Ather Energy’s IPO Speed Bumps


Ather Energy is entering 2025 on the cusp of an IPO, but now India’s EV pioneer needs to get out of its comfort zone and walk the talk.

For years, Ather Energy founders Tarun Mehta and Swapnil Jain have stuck to the strategy of building slowly and steadily, with a focus on service, quality and infrastructure rather than market share. None of that ‘move fast and break things’.

That could very well change under the spotlight of being a publicly listed company, with Ather Energy looking to raise INR 3,100 Cr from the public markets.

As it prepares to join Ola Electric on the stock market, Ather Energy will perhaps have to become a little more like the competition, and less like itself.
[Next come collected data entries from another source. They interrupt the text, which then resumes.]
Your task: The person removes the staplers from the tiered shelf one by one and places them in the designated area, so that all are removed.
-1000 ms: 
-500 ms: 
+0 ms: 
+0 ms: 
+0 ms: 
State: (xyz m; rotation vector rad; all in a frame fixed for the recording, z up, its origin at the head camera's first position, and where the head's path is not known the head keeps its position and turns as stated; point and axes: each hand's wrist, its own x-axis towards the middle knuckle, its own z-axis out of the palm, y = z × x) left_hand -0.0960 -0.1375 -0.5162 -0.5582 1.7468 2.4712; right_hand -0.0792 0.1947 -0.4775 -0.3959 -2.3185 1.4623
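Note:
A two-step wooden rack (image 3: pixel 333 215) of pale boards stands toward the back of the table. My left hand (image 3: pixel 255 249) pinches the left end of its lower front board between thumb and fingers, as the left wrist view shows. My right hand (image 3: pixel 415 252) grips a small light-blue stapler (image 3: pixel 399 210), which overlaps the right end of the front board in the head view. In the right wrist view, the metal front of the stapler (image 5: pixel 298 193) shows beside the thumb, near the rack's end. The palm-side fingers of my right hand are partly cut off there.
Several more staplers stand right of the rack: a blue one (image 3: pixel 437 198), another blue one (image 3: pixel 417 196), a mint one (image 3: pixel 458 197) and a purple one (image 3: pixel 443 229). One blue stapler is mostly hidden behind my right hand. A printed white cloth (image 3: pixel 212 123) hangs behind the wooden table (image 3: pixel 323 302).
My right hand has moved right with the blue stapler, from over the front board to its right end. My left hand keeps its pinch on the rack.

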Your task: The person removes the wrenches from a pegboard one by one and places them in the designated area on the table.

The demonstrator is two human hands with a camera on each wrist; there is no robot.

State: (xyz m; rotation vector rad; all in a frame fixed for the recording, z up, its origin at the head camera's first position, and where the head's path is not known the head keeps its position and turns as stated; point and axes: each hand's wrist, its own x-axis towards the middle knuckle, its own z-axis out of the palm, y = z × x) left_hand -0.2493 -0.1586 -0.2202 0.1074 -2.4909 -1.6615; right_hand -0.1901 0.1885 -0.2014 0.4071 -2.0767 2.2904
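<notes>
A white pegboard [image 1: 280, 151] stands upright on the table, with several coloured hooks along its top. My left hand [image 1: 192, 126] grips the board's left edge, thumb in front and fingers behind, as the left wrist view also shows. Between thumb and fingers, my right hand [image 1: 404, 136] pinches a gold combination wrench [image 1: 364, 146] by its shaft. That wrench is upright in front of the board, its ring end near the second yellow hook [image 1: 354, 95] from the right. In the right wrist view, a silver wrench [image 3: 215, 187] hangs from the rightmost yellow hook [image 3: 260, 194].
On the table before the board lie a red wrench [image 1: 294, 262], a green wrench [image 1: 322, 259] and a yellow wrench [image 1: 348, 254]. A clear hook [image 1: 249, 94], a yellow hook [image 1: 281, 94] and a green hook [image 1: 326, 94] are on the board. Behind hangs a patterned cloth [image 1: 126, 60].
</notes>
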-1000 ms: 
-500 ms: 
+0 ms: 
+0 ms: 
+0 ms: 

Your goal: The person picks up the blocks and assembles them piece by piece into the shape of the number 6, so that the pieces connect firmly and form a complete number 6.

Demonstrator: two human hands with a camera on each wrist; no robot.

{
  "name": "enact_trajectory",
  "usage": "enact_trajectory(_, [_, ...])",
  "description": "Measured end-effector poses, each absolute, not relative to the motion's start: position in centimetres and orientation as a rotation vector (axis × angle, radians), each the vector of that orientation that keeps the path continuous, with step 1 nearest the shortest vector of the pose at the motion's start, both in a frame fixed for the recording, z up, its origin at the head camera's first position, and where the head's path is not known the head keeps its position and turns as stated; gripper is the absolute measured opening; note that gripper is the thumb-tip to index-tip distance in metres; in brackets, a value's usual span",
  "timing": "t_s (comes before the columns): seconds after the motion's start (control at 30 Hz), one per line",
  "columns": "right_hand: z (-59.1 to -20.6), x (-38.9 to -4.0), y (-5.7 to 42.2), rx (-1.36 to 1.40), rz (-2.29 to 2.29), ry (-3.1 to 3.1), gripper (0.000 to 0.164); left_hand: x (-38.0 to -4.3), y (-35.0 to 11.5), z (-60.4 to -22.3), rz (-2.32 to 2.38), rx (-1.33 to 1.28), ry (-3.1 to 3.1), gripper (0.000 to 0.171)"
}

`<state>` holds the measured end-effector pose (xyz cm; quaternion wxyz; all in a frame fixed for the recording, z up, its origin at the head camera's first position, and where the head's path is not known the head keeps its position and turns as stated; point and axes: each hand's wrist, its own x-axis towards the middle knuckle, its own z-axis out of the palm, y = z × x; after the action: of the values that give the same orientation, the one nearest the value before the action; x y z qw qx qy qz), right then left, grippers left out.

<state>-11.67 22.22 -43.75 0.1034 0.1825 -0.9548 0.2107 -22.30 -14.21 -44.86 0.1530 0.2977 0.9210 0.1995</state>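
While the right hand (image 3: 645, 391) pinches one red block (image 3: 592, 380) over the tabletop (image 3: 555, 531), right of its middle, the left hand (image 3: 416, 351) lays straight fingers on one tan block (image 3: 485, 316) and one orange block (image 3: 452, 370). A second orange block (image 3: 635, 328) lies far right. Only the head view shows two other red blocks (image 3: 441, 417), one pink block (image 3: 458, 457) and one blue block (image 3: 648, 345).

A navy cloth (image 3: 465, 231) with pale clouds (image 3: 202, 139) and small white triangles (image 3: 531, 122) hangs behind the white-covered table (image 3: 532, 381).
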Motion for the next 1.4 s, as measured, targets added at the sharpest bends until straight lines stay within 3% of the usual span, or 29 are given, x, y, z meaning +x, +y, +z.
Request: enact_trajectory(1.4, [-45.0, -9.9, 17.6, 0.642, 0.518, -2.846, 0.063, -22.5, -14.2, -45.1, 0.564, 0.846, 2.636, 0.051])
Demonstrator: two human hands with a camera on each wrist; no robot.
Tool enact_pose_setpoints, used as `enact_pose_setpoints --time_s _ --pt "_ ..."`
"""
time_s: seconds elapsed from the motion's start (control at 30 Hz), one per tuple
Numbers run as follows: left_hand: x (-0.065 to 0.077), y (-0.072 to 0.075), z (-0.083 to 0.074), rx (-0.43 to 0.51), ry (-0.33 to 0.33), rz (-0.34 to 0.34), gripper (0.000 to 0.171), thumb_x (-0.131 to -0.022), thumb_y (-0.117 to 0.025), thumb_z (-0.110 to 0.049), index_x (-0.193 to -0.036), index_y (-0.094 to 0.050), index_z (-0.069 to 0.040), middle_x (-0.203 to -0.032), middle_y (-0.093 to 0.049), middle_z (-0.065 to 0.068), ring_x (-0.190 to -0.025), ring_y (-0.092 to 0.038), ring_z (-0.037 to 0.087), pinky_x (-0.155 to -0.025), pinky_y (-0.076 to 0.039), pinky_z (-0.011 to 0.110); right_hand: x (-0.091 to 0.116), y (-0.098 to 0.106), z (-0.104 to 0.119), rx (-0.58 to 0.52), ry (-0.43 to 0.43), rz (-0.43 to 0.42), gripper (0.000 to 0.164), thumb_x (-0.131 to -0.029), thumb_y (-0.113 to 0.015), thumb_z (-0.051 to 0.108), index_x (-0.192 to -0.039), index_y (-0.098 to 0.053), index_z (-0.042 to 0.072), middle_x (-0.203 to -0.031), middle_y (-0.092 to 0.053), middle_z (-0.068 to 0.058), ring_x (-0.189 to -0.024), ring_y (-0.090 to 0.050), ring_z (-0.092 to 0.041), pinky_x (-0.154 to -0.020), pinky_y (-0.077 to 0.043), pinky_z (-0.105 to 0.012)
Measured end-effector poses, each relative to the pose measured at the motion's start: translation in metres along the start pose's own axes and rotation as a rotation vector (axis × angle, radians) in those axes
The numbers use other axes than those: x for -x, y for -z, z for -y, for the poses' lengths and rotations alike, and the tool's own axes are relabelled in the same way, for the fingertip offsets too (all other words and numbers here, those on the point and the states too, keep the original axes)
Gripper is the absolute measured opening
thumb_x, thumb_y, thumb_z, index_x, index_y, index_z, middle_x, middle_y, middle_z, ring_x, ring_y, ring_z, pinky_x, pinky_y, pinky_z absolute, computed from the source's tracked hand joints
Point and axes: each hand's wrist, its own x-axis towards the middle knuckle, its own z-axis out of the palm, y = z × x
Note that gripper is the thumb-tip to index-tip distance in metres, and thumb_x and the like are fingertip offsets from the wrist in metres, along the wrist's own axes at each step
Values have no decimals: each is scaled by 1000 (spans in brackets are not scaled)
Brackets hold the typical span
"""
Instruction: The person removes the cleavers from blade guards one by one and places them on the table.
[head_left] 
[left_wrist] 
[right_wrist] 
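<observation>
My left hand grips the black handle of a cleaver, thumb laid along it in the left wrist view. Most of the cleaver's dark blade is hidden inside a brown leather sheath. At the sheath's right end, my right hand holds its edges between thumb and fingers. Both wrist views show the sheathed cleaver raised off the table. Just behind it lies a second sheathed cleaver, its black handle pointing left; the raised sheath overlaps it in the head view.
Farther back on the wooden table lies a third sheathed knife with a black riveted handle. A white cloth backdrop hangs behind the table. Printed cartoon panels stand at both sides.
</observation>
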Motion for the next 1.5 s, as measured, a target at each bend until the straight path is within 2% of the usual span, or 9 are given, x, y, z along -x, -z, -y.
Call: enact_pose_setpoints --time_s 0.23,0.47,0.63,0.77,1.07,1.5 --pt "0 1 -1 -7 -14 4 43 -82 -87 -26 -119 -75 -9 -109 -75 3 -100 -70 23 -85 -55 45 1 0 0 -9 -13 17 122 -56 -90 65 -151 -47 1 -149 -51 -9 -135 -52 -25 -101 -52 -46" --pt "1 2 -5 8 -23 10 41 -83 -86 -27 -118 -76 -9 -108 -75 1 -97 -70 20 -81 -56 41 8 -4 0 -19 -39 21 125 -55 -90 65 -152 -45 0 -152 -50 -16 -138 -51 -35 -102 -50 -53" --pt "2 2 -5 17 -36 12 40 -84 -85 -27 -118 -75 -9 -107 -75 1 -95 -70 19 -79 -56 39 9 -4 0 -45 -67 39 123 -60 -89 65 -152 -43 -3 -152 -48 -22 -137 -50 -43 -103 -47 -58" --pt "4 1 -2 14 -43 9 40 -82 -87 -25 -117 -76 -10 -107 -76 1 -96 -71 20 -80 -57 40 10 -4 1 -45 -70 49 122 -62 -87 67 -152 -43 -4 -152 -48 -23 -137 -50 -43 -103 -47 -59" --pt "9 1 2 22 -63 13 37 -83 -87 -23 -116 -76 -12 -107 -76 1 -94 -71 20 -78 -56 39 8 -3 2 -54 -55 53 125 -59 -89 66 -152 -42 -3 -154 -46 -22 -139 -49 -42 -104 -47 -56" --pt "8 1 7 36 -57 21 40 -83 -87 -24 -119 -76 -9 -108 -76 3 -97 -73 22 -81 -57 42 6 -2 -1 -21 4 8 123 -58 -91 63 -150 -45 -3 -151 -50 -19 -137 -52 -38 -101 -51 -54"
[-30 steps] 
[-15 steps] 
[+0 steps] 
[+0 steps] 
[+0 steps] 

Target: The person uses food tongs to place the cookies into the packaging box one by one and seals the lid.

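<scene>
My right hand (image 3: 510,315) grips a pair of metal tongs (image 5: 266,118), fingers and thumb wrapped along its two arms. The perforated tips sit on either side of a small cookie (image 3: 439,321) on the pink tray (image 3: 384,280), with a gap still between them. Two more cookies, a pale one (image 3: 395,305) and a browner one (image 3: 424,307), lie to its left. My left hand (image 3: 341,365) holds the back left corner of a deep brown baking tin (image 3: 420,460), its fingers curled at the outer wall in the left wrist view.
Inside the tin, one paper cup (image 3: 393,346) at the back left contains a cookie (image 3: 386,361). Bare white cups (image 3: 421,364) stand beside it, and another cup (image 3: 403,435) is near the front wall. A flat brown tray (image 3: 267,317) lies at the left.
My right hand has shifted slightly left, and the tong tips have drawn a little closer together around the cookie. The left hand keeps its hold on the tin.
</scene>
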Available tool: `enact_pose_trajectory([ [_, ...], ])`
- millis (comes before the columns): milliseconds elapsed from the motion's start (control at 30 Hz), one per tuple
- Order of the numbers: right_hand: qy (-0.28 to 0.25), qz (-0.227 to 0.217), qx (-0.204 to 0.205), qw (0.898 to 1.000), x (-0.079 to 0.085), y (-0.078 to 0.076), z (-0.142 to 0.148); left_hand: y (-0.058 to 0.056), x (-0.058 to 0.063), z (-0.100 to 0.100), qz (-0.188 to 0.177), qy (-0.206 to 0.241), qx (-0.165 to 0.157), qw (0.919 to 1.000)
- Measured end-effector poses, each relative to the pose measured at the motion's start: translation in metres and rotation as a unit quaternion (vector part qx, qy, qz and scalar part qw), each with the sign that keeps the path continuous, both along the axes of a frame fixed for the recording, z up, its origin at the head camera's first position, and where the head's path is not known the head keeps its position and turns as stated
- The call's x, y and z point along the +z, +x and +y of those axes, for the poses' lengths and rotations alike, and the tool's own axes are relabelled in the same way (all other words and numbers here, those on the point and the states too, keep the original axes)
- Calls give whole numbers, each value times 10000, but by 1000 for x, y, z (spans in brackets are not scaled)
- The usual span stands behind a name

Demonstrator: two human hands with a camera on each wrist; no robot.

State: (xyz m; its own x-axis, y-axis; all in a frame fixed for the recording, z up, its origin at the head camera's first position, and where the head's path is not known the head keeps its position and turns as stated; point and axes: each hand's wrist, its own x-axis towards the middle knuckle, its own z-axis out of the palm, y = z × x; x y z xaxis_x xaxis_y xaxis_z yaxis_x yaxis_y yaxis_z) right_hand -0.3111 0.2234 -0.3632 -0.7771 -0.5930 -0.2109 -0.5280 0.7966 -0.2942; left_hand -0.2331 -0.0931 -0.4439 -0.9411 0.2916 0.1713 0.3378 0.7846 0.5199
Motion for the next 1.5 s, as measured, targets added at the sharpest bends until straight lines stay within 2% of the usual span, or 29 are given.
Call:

And at the same time, it has to address some key gaps in its portfolio relative to the competition. Before we see exactly what, here’s a look at some of the top stories from our newsroom this week:

  • Indian Tech In 2025: Our tech and startup predictions for 2025 — from the state of IPOs, to what will happen after the quick commerce boom and how the GenAI revolution will shape up in 2025
  • Best Of 30 Startups: The 54th cohort of Inc42’s 30 Startups To Watch brings crème de la crème of the 300 startups featured in 10 editions over 2024. Here’s our best-of list to wrap up the year gone by
  • Reliance Bails On Dunzo: Reliance Retail, the largest shareholder in Dunzo, has written off its $200 Mn investment in the company, even as founder and CEO Kabeer Biswas is in talks with buyers for a distress sale

Ather Energy Vs Ola Electric And The Rest

The first thing Ather Energy needs to address is its relatively poor market share growth in the past year, even as EV sales have doubled between 2022 and 2024.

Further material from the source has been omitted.